Low Bandwidth Networking Project Components

Server-side Components

Squid Web Cache

A squid (http://www.squid-cache.org/) web cache handles HTTP requests from the client computers. When a request is received, it is either processed locally, if the request is to the local server, or is redirected to the loband filter.

Configuration file /etc/squid/squid.conf:

redirect_program /etc/squid/loband_redirector.rb
This tells squid to use the loband_redirector.rb script to rewrite URLs. This script causes requests to be processed by www.loband.org, which removes images and advertisements.

#http_access deny all
This line is commented out so that access is permitted from any address. This way, we don't have to know the IP addresses of the clients.

visible_hostname gcmserver.geekcorps.org
This is the hostname that will appear to the customer in error messages.

Loband Filter

Currently, squid redirects web requests to the loband (http://www.loband.org/) filter, which fetches the requested web page, removes the ads and pictures, and returns it to the squid cache, which both caches it and sends it to the client computer.

For faster response and more control, we could install loband on the server. A drawback would be that if loband.org makes improvements to their implementation, we would not benefit.

The Postfix Mail Server

The server computer, gcmserver.geekcorps.org, is registered as the mail server for the domains used by the radio stations. For example, domain gcmclient.radio.org.ml is registered (using zoneedit.com) as a domain associated with the same IP address as gcmserver.geekcorps.org.

The mail server is implemented with the Postfix (http://www.postfix.org/) mail transfer agent. Postfix receives mail for the clients on port 25, runs them through Spamassassin (http://spamassassin.apache.org/), then sends them to a custom mail filter script. Postfix receives mail from the clients via UUCP and forwards it on to the recipients.

Configuration file /etc/postfix/main.cf:

See the manual page for postconf(5).

myhostname = gcmserver.geekcorps.org
Self-explanatory.

relay_domains = mali.geekcorps.org, radio.org.ml, .radio.org.ml, etc
The domains that postfix serves.

Configuration file /etc/postfix/master.cf:

See the manual page for master(5). After changing this file, run "postfix reload" to have the changes take effect.

smtp inet n - n - - smtpd -o content_filter=spamchk:dummy
This tells postfix to run the smtp daemon with the spamchk filter, defined later in the file.

uucp unix - n n - - pipe flags=Fqhu user=uucp argv=/usr/bin/bzip-mail-filter.rb $sender $nexthop!rmail ($recipient)
This tells postfix to use the custom mail filter bzip-mail-filter.rb instead of uux to spool the messages. The mail filter will make the call to uux.

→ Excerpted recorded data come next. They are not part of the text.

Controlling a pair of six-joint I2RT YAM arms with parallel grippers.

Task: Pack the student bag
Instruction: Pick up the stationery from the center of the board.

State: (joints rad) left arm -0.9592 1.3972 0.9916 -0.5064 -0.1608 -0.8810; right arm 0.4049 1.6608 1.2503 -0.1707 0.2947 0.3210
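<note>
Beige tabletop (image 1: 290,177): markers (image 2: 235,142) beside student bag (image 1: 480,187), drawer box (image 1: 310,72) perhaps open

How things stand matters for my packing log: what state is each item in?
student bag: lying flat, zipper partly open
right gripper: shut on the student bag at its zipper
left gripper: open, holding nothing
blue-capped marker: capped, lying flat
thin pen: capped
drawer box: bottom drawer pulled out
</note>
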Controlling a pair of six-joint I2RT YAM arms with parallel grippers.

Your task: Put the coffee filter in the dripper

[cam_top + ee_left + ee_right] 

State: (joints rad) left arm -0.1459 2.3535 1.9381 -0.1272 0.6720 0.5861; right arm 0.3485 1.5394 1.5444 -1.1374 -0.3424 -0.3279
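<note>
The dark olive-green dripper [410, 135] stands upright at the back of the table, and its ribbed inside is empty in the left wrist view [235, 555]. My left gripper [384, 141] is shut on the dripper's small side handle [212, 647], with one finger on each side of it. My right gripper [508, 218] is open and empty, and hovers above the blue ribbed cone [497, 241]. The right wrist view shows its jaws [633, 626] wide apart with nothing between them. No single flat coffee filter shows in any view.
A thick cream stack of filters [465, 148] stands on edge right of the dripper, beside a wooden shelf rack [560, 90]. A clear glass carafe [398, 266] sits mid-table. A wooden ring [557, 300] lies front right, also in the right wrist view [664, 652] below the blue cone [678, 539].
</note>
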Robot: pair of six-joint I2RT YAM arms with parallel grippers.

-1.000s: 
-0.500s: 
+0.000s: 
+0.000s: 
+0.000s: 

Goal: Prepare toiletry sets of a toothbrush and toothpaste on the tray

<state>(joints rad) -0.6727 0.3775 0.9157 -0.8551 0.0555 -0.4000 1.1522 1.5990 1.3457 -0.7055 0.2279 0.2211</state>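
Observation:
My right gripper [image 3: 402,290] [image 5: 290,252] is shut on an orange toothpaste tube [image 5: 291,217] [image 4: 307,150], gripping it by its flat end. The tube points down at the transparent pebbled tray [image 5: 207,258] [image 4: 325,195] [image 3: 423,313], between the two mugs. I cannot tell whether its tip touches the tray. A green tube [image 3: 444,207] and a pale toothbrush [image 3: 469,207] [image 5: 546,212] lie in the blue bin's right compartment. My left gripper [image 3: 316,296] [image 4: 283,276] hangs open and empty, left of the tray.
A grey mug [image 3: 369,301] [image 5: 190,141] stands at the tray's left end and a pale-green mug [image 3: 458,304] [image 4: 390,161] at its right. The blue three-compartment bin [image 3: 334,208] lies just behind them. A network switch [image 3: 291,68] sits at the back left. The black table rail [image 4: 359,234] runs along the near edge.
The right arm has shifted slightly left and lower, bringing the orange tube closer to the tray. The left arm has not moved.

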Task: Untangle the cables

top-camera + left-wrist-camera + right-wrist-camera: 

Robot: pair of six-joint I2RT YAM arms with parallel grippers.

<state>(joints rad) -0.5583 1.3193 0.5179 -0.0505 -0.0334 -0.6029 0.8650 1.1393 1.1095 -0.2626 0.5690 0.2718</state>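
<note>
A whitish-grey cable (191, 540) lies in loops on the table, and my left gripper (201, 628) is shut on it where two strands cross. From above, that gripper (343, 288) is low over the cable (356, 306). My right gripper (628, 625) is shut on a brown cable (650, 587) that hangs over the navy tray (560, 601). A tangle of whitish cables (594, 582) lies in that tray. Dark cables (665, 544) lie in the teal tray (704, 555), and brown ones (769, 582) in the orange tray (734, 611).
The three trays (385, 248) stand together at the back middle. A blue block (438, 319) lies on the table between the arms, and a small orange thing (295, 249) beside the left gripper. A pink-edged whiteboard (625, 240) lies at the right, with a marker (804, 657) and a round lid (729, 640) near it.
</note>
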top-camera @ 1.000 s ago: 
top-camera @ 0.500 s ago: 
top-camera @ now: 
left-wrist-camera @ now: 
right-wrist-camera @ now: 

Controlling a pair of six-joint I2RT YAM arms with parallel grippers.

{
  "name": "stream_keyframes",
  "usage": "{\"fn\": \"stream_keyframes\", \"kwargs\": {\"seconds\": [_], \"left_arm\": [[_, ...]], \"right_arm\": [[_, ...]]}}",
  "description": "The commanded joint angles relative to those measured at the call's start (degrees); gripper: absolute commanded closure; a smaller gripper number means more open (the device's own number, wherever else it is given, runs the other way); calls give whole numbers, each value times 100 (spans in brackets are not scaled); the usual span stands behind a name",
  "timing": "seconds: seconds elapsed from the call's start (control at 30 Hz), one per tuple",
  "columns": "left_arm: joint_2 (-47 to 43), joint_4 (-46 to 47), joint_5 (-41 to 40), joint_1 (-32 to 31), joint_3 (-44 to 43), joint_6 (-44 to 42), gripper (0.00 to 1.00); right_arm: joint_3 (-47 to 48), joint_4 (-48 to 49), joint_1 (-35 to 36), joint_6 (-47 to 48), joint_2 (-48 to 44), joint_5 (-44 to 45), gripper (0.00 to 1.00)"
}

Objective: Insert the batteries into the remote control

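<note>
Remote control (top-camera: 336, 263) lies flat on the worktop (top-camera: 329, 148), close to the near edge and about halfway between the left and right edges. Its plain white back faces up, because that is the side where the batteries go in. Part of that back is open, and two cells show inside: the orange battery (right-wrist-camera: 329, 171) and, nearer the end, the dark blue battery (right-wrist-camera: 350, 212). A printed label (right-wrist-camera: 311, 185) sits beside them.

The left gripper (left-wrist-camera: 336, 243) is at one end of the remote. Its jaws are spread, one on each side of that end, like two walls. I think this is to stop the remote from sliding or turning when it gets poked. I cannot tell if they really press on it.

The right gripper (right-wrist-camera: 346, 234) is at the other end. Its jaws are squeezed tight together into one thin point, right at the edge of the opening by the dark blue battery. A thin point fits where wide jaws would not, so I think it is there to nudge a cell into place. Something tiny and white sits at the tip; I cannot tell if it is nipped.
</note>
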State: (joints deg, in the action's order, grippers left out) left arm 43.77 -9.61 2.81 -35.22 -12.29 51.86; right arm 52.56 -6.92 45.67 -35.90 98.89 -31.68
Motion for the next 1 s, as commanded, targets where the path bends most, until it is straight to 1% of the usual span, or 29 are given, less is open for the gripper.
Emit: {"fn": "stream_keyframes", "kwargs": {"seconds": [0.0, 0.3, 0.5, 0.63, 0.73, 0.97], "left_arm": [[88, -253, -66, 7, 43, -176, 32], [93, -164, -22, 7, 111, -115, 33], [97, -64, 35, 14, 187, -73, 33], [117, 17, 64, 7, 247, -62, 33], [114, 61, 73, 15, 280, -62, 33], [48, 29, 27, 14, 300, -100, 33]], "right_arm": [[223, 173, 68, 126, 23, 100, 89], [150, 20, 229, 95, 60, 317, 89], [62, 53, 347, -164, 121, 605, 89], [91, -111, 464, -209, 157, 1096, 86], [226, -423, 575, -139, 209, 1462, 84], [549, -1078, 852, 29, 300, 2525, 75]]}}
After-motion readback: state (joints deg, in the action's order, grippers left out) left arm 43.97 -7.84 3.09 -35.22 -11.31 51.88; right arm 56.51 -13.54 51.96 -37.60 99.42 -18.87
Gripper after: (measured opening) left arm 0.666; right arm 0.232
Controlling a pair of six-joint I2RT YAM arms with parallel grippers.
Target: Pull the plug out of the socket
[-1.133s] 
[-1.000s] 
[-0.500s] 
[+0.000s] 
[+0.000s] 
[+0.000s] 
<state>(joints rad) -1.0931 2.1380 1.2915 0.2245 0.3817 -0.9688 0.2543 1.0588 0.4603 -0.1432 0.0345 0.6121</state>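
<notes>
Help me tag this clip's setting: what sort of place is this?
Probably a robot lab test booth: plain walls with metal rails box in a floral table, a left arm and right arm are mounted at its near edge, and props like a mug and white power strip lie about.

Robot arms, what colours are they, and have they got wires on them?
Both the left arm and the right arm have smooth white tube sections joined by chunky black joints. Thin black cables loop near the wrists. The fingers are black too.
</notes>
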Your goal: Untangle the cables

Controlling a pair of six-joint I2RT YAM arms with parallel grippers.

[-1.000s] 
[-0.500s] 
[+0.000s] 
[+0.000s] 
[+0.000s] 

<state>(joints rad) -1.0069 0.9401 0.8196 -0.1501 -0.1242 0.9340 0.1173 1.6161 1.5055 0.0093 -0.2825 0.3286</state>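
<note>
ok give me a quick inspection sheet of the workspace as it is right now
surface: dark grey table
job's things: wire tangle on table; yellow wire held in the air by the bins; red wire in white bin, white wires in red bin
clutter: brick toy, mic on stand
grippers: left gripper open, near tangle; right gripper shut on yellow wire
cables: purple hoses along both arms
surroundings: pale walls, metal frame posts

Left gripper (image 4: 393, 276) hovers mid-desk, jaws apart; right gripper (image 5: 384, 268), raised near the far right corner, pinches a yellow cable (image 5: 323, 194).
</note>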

spamchk unix - n n - 10 pipe flags=Rq user=filter argv=/usr/local/bin/spamchk -f ${sender} -- ${recipient}
This defines the spamchk filter.

Script /usr/local/bin/spamchk:

This filter, called from postfix, runs each email message through /usr/bin/spamassasin, which adds an "X-Spam-Level" entry to the message's header. The spamchk filter reads this header and uses it to determine whether to forward the message to /usr/sbin/sendmail or move it to the /var/spool/spams folder.

Todo: add a cron job to remove old spam from /var/spool/spams.

Script /usr/bin/bzip-mail-filter.rb:

This filter strips attachments from each email message, compresses the body of the message using bzip, encodes the message with printable characters using /usr/bin/enc64.rb, then forwards the result to /usr/bin/uux, which writes it to the UUCP spool so that it can be picked up the next time the client connects with a uucico call.

Configuration file /etc/postfix/transport:

This file tells postfix, for each email domain, how to process emails for that domain. See the manual page for transport(5). After making changes to this file, it is necessary to run "postmap /etc/postfix/transport" to update the transport.db file, used by postfix.

gcmclient.radio.org.ml uucp:gcmclient.radio.org.ml
This tells postfix to use the UUCP filter, defined in the master.cf configuration file, for messages sent to gcmclient.radio.org.ml.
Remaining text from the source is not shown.